Unstandardized beta, F and p values are reported for linear mixed models for both MEM and EF in those with MCI. There were no education x pathology x time interactions through 2 years, although there was a trend for an education x pathology interaction at baseline for EF. However, in this interaction EF scores were not as negatively affected by pathology in lower education than those with higher education, which the opposite direction expected using cognitive reserve theory.

The specific pathology variables predictive of each cognitive composite variable are listed in Table S1. The MEM and EF pathology composite measures were highly significant predictors of their respective baseline cognitive domain scores as listed in Tables 2, 3 (all p values ≤ 0.001).

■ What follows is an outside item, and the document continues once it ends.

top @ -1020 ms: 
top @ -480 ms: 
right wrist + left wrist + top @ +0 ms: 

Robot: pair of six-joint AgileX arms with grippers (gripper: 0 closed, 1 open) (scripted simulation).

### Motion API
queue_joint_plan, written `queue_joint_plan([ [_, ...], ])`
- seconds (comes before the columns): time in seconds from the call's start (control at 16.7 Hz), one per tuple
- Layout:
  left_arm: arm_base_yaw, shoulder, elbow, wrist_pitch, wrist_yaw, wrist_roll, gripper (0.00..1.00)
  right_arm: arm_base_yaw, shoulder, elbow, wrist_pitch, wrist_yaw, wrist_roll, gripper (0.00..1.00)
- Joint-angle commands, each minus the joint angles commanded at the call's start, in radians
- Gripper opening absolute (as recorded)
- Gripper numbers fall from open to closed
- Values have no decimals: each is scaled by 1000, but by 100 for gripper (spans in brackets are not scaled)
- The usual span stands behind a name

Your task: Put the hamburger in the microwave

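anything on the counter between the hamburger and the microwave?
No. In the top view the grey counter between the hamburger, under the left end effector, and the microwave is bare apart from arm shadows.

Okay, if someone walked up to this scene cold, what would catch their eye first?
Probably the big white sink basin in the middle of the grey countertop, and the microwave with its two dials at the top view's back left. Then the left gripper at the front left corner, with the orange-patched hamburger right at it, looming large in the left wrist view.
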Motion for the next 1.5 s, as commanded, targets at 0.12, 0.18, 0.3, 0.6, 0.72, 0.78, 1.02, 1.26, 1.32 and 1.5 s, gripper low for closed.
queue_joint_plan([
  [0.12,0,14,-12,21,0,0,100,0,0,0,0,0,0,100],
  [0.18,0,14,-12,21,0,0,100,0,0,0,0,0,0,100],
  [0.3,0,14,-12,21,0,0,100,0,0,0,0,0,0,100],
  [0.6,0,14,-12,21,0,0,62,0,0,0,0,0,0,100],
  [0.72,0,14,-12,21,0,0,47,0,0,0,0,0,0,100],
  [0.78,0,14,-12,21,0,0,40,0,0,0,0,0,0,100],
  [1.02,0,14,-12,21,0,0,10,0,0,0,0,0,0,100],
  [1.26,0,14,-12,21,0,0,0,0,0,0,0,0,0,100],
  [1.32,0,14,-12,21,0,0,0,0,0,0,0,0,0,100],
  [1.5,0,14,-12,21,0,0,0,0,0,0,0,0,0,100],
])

There were no significant education x pathology or education x pathology x time interactions in either cognitive domain for either diagnostic group (Tables 2, 3). Further investigation using an age median split yielded the same conclusion for memory (Tables S2, S3) with a mixed conclusion for EF (Tables S2, S3; Figure S2).

4. Discussion

Our results indicate that higher educational attainment was associated with better cognitive functioning in MCI and AD, in both MEM and EF domains. However, education generally did not moderate the effects of atrophy/pathology, time or their interaction on cognitive function. Only in a subgroup of younger AD participants was a moderating effect of education observed and this effect was selective to EF. These results are consistent with other studies with large samples (Koepsell et al., 2008; Roe et al., 2007; Vemuri et al., 2011). Overall, our results are consistent with a view that education is an insufficient proxy for cognitive reserve. However, the selective CR effect we observed in a younger AD subgroup leaves open the possibility that education may protect EF against significant pathology prior to additional brain declines associated with advanced aging (See Supplementary Material for the complete version of this manuscript).

Supplementary Material

Figure S1
Figure S2
Figure S3
Supplementary_Text_01202022

Acknowledgements

ADNI is funded by the National Institute on Aging, the National Institute of Biomedical Imaging and Bioengineering, and through generous contributions from the following: AbbVie, Alzheimer’s Association; Alzheimer’s Drug Discovery Foundation; Araclon Biotech; BioClinica, Inc.; Biogen; Bristol-Myers Squibb Company; CereSpir, Inc.; Cogstate; Eisai Inc.; Elan Pharmaceuticals, Inc.; Eli Lilly and Company; EuroImmun; F. Hoffmann-La Roche Ltd and its affiliated company Genentech, Inc.; Fujirebio; GE Healthcare; IXICO Ltd.; Janssen Alzheimer Immunotherapy Research & Development, LLC.; Johnson & Johnson Pharmaceutical Research & Development LLC.; Lumosity; Lundbeck; Merck & Co., Inc.; Meso Scale Diagnostics, LLC.; NeuroRx Research; Neurotrack Technologies; Novartis Pharmaceuticals Corporation; Pfizer Inc.; Piramal Imaging; Servier; Takeda Pharmaceutical Company; and Transition Therapeutics. The Canadian Institutes of Health Research is providing funds to support ADNI clinical sites in Canada. Private sector contributions are facilitated by the Foundation for the National Institutes of Health (www.fnih.org). The grantee organization is the Northern California Institute for Research and Education, and the study is coordinated by the Alzheimer’s Therapeutic Research Institute at the University of Southern California. ADNI data are disseminated by the Laboratory for Neuro Imaging at the University of Southern California.

Funding

This work was supported by the Alzheimer's Disease Neuroimaging Initiative (ADNI) (National Institutes of Health Grant U01 AG024904) and DOD ADNI (Department of Defense award number W81XWH-12-2-0012) and the National Institutes of Health (R01 AG055449).

Abbreviations:

ADNI

Alzheimer’s Disease Neuroimaging Initiative

AD

Alzheimer’s Disease

MCI

Mild Cognitive Impairment

CR

Cognitive Reserve

MRI

Magnetic Resonance Imaging

MEM

Memory

EF

Executive Function

CSF

Cerebrospinal Fluid

42

Amyloid-Beta 42

ICV

Intracranial Volume

LMM

Linear Mixed Models

Footnotes

Disclosures:

Dr. Christopher Bauer reports no disclosures.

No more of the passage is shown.